Task instructions :: Copy precisely the first line of the material below and every later line, stopping with the line that contains "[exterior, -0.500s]".

Stored data ::
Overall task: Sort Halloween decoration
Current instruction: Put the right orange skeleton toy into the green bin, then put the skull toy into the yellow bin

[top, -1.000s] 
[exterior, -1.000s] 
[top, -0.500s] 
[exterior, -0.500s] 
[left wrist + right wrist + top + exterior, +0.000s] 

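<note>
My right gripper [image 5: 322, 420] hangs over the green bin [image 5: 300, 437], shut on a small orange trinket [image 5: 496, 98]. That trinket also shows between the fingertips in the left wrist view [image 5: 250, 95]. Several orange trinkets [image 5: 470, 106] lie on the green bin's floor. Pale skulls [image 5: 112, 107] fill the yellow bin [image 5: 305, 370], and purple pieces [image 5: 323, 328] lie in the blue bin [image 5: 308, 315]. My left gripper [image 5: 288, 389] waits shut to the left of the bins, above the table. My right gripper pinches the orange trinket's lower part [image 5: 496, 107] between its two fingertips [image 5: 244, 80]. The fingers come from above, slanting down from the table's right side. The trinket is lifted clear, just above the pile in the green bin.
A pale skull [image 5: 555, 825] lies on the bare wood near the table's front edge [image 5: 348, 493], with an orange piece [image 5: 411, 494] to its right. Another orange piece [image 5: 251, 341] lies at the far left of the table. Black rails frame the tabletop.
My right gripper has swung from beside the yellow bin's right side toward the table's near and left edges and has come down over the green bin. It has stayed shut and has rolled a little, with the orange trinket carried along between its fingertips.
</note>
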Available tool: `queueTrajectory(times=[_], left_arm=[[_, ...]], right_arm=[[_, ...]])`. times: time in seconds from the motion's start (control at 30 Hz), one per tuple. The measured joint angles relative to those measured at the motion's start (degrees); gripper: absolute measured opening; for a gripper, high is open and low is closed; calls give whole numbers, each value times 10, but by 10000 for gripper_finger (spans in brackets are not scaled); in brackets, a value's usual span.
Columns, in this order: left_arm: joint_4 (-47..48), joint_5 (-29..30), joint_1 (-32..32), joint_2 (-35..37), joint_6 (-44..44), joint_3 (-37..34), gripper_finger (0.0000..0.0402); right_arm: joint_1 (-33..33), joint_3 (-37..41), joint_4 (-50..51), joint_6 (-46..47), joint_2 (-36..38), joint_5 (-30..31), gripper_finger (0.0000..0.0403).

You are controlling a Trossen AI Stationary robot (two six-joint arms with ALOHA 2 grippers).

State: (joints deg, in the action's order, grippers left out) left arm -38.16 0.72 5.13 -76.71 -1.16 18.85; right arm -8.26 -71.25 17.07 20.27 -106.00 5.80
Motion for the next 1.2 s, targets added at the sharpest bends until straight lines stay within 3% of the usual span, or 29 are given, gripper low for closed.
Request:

Response for this exercise ::
Overall task: Sort Halloween decoration
Current instruction: Put the right orange skeleton toy into the green bin, then put the skull toy into the yellow bin

[top, -1.000s] 
[exterior, -1.000s] 
[top, -0.500s] 
[exterior, -0.500s] 

The answer is now complete.